Trop de cortisol… ou trop peu. Une quantité insuffisante d’hormones surrénales peut affecter l’équilibre en eau, en sodium et en potassium dans l’organisme. Plusieurs troubles peuvent être à l’origine de cette hypoactivité, dont un cancer ou une maladie auto-immune. En manque de cortisol, le corps est moins apte à contrôler la tension artérielle et moins armé pour combattre le stress. Une importante fatigue, des nausées, des vomissements et des vertiges sont les symptômes les plus courants de ce déficit en cortisol qui peut être fatal chez le patient en proie à une crise aiguë, s’il ne reçoit pas rapidement le traitement adéquat. Un taux de cortisol et d’adrénaline en berne peuvent, en outre, accentuer l’anxiété ou un état dépressif.

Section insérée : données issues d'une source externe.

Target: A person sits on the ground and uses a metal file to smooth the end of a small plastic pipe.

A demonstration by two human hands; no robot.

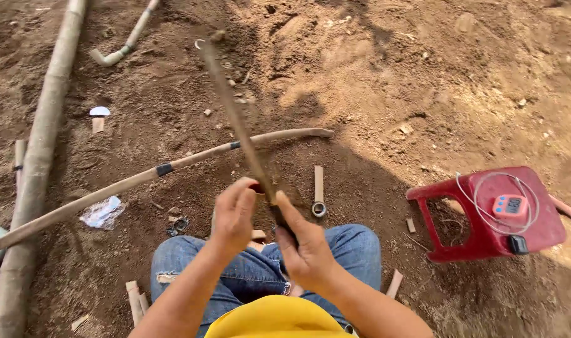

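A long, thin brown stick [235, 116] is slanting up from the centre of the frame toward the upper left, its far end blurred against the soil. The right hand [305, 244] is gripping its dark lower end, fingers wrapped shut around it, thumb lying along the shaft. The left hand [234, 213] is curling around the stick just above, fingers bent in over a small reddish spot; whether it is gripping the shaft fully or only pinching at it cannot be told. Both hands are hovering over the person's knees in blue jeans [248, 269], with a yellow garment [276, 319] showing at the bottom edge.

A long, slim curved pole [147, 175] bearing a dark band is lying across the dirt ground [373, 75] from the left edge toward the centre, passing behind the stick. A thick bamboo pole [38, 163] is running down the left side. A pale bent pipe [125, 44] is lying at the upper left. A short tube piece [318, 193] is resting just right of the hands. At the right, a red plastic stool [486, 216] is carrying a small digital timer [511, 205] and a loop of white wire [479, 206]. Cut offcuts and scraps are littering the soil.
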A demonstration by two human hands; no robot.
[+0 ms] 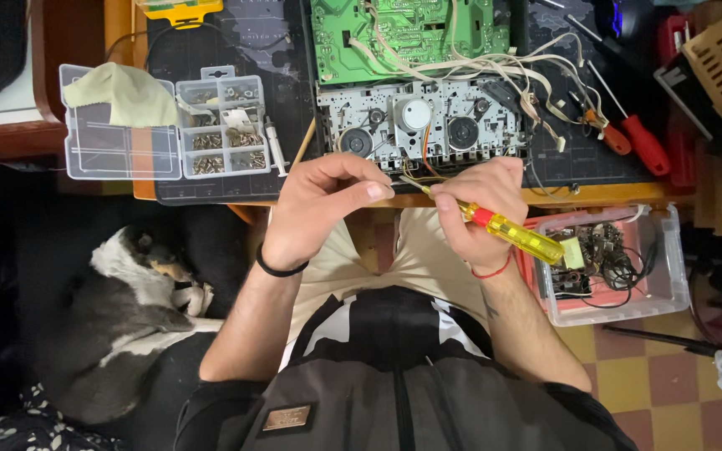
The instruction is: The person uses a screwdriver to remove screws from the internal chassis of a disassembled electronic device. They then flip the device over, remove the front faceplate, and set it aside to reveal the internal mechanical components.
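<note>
A clear plastic organiser box (160,125) lies open at the upper left of the frame. Its lid half holds a folded yellowish cloth (123,96), and its small compartments hold screws (226,150) and other small metal parts. At the right of the frame, lower than the desk, a clear plastic tub (658,280) holds a jumble of small circuit boards and dark wires (599,259).

At the centre, the right hand (482,209) is closed around a screwdriver with a yellow handle (516,232), its tip pointing toward the front edge of a grey tape mechanism (428,125). The left hand (323,205) is curled just beside it, thumb and fingers pinched together near the screwdriver tip; whether it grips anything small I cannot tell. The mechanism sits on the desk's near edge, with a green circuit board (403,33) behind it and pale wires (511,71) trailing across both.

The desk (603,194) is wooden, covered by a dark mat (236,42). Red-handled screwdrivers (641,142) lie at the upper right. Below the desk, at the left of the frame, a grey and white dog (119,317) lies curled. The floor (653,376) at lower right is tiled in red and yellow squares.
</note>
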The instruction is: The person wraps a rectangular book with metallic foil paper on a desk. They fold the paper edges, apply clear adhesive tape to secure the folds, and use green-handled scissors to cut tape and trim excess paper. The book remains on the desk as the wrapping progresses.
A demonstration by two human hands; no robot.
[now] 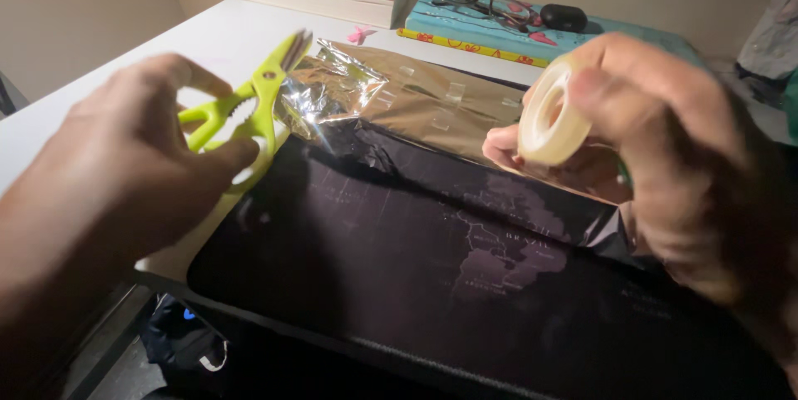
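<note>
Foil-wrapped parcel [416, 96] lies between both hands — left hand [125, 175] gripping green scissors [249, 105], right hand [657, 142] gripping tape roll [550, 117].

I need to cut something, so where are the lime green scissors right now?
In the head view, the lime green plastic-handled scissors are on the left side, held in the left hand, blades pointing at the shiny foil sheet.

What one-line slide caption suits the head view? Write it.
Left hand holds lime-green scissors, right hand a tape roll, above shiny wrapping sheet on a dark desk mat.
</note>
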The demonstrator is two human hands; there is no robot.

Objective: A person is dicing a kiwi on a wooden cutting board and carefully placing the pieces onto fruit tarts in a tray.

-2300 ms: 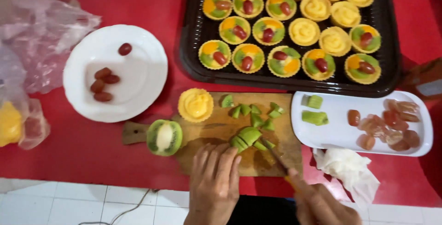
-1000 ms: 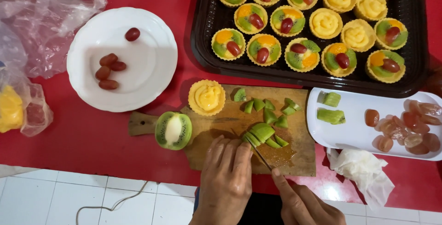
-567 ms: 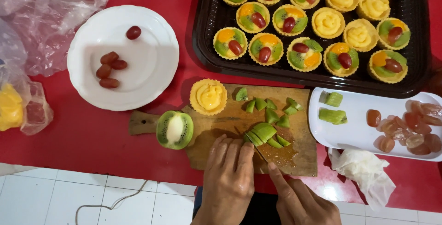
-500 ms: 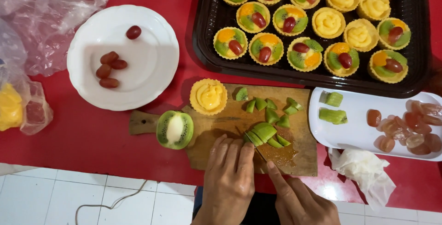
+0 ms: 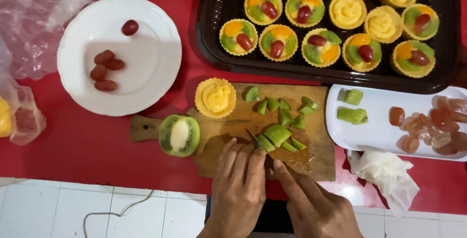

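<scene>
**Kiwi under the knife on the wooden board**

Left hand [image 5: 238, 189] flat on the cutting board [image 5: 224, 138], fingers together, fingertips against the sliced kiwi wedge [image 5: 276, 136]; not closed around anything. Right hand [image 5: 314, 206] clenched on a knife [image 5: 258, 143], index finger stretched along the blade, tip of the blade at the near edge of the wedge. Small kiwi chunks [image 5: 284, 109] scattered just beyond. Halved kiwi [image 5: 179, 135] cut face up at the board's left end, a custard tart [image 5: 215, 97] behind it. Round white plate [image 5: 146, 80] with grapes [image 5: 104, 70] to the left; black tray [image 5: 209, 33] of tarts at the back; oblong white plate [image 5: 374, 131] to the right, crumpled tissue [image 5: 386, 174] beside it.
</scene>
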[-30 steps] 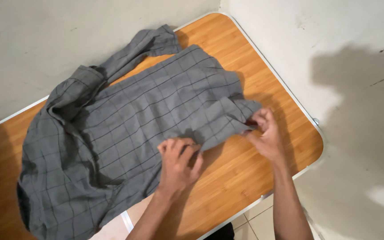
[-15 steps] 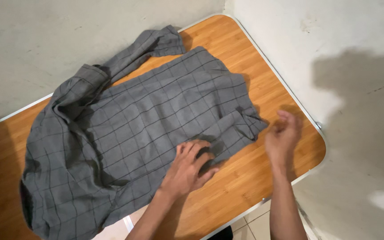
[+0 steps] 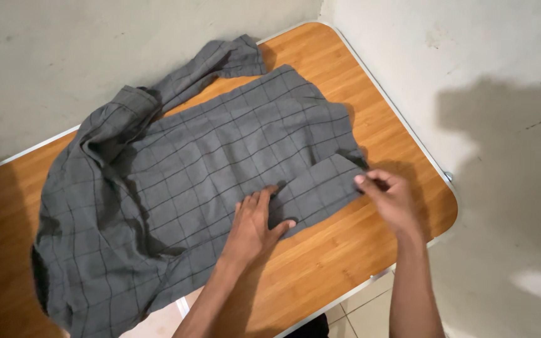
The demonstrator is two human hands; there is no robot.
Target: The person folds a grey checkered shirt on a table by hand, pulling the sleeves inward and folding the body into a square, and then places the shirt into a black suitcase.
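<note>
A grey checked shirt [image 3: 208, 169] lies spread on a wooden table [image 3: 352, 238]. Its folded cuff end [image 3: 327, 184] points toward the right edge. My left hand [image 3: 253, 222] presses flat on the fabric near the front edge, fingers spread. My right hand [image 3: 388, 197] pinches the corner of the folded cuff end with thumb and fingers. One long sleeve [image 3: 211, 66] runs toward the back wall.
The table has a pale metal rim [image 3: 402, 122] and stands in a corner of grey walls [image 3: 95, 50]. Tiled floor [image 3: 364, 316] shows below the front edge. My shadow falls on the right wall.
My right hand let go of the cuff end, drew off to the right, and has now come back to pinch its corner. My left hand slid a little right on the fabric.
</note>
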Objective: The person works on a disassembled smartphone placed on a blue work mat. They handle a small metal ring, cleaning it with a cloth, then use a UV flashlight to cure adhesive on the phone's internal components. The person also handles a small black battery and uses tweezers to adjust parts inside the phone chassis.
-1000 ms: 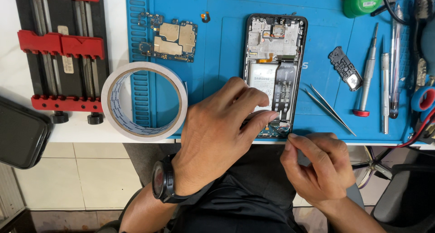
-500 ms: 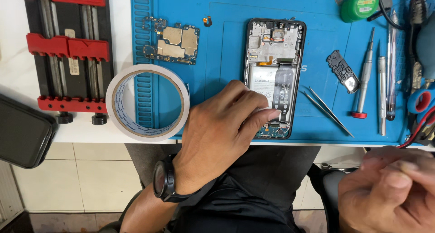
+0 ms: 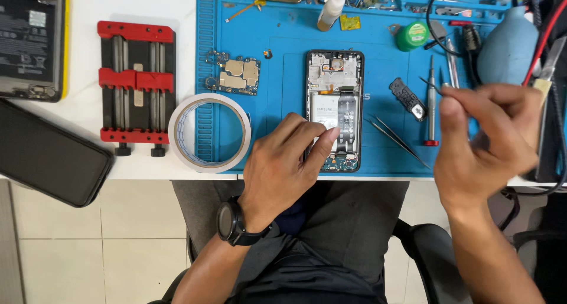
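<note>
An opened phone (image 3: 334,85) with its back off lies on the blue work mat (image 3: 277,38). My left hand (image 3: 283,168), a black watch on its wrist, rests on the phone's lower left corner, with the fingertips on the white battery area. My right hand (image 3: 487,135) is raised over the right side of the mat. Its fingers are pinched on a thin dark pointed tool (image 3: 430,83) that sticks out toward the upper left. A pair of tweezers (image 3: 397,140) lies on the mat between the phone and my right hand.
A circuit board (image 3: 233,76) and a roll of tape (image 3: 209,132) lie left of the phone. A red and black clamp fixture (image 3: 137,88), a black phone (image 3: 47,156) and another opened device (image 3: 29,38) sit further left. Screwdrivers (image 3: 432,106), a small black part (image 3: 407,98), a green tin (image 3: 411,35) and a blue blower (image 3: 508,50) crowd the right.
My right hand has come up from below the table edge to over the right of the mat, now pinching a thin tool. My left hand has stayed on the phone.
</note>
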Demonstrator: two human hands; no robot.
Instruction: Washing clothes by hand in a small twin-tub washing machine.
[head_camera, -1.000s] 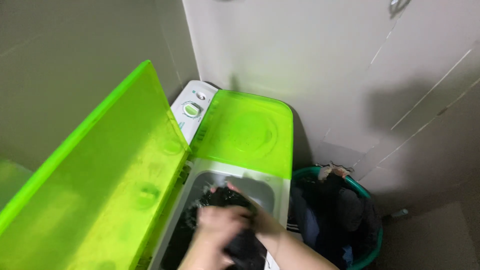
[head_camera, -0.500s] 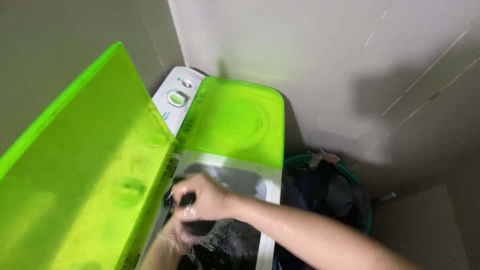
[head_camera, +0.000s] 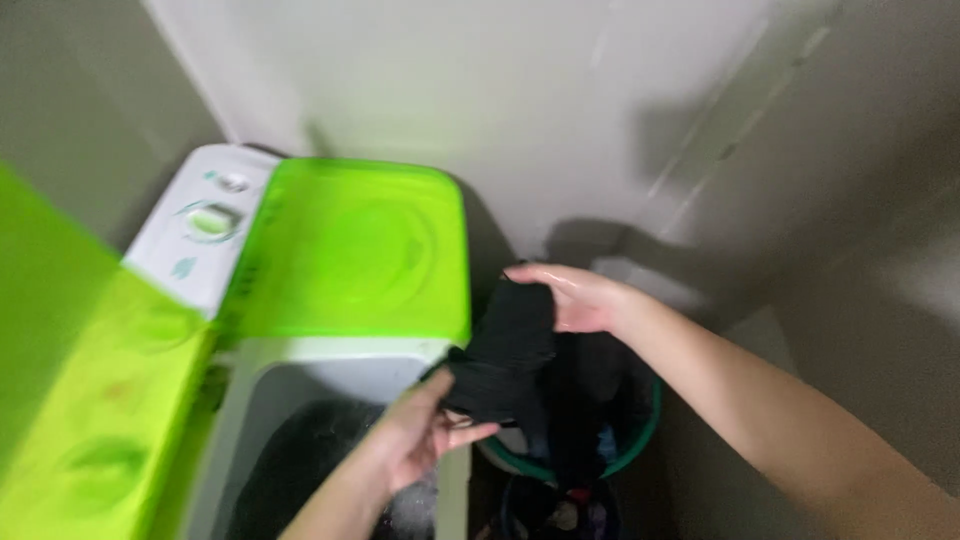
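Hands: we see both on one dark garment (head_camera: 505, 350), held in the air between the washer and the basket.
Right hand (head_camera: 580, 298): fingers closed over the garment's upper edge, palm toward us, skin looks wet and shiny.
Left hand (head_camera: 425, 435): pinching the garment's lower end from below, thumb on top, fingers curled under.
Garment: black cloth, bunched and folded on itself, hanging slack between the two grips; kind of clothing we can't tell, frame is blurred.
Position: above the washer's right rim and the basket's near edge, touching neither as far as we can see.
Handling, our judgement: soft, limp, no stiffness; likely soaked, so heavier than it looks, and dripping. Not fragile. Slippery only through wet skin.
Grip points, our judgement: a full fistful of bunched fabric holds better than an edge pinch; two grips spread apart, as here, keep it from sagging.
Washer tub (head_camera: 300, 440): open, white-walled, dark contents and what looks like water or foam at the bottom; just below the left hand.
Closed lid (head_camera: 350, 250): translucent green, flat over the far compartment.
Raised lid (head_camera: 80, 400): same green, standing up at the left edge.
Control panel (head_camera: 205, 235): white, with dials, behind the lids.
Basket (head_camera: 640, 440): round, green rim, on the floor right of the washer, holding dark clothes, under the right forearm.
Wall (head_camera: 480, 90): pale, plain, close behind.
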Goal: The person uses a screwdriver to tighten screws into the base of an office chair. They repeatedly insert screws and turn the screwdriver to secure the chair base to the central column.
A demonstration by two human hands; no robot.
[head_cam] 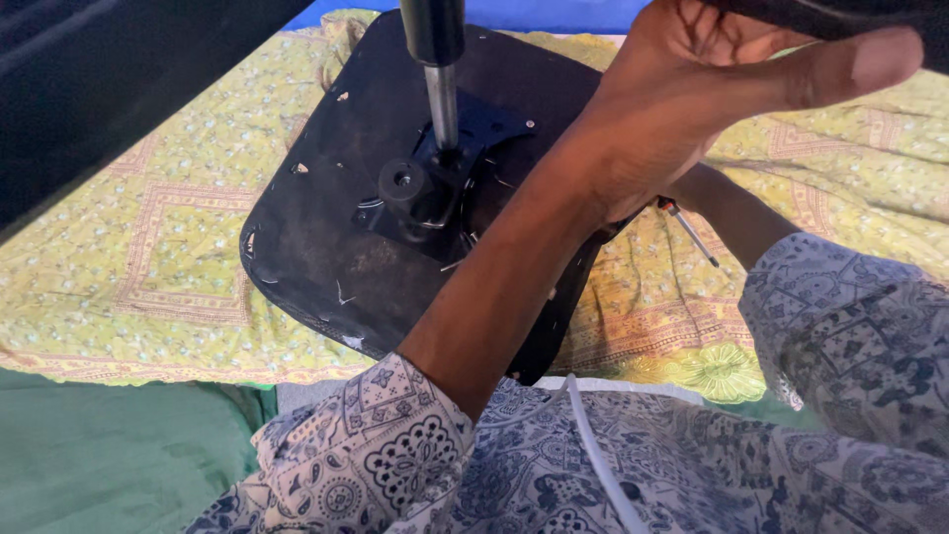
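Two hands are working over the upturned black chair seat lying on the yellow bedspread: left hand reaching up beyond its gas-lift column, grip state unclear, right hand hidden beside a screwdriver.

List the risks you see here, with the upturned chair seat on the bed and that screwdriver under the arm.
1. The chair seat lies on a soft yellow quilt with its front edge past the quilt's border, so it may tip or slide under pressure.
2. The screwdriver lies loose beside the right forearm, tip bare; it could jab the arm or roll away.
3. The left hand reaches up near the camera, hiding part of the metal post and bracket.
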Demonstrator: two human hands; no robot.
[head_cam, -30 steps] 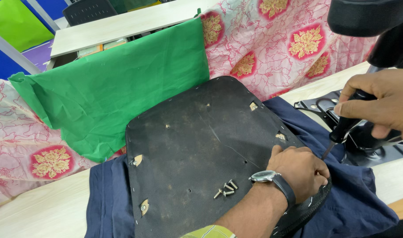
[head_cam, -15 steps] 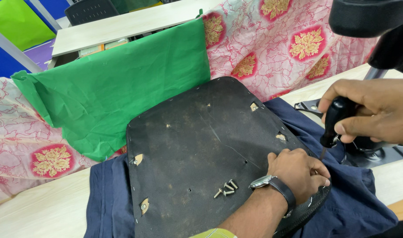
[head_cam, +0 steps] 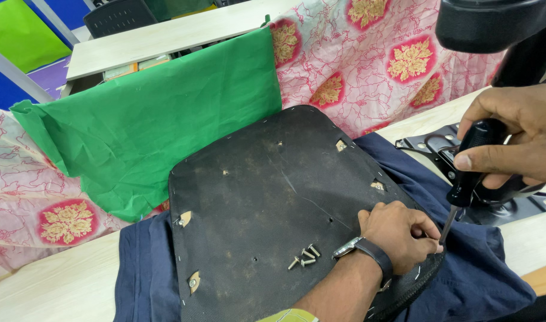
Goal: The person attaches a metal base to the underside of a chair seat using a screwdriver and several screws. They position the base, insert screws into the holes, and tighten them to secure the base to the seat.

D’autres travaux, menés par une équipe de chercheurs américains et publiés dans Nature fin 2023, ont mis en évidence des différences immunitaires et hormonales entre des personnes atteintes de Covid long et d’autres qui ne l’étaient pas. Les patients atteints de Covid long présentaient des taux de cortisol beaucoup plus faibles que les autres. Ils en ont conclu que le taux de cortisol était le facteur prédictif le plus fort. Ce qui laisse entrevoir la possibilité de développer des tests spécifiques pour diagnostiquer cette maladie que la science peine toujours à expliquer et personnaliser les traitements.
A l’inverse, des taux de cortisol particulièrement élevés ont été détectés chez plusieurs patients souffrant de stress post-traumatique. Il s’agissait de victimes des attentats de Bruxelles et qui présentaient des troubles du sommeil, de la thyroïde ou de la fonction ovarienne, et qui ont été suivis par le service d’endocrinologie du CHU Brugmann. Des tests ont été réalisés afin de déterminer si une pathologie surrénale n’était pas à l’origine de ces troubles mais ils se sont avérés négatifs. Ils pourraient donc être liés à ces excès de cortisol.
Le seul point positif avec les dérèglements hormonaux liés au stress, c’est qu’ils sont souvent réversibles. Dans la plupart des cas, diminuer l’exposition aux situations angoissantes ou apprendre à mieux les appréhender permet déjà de réguler le taux de cortisol. Et de retrouver une meilleure qualité de vie.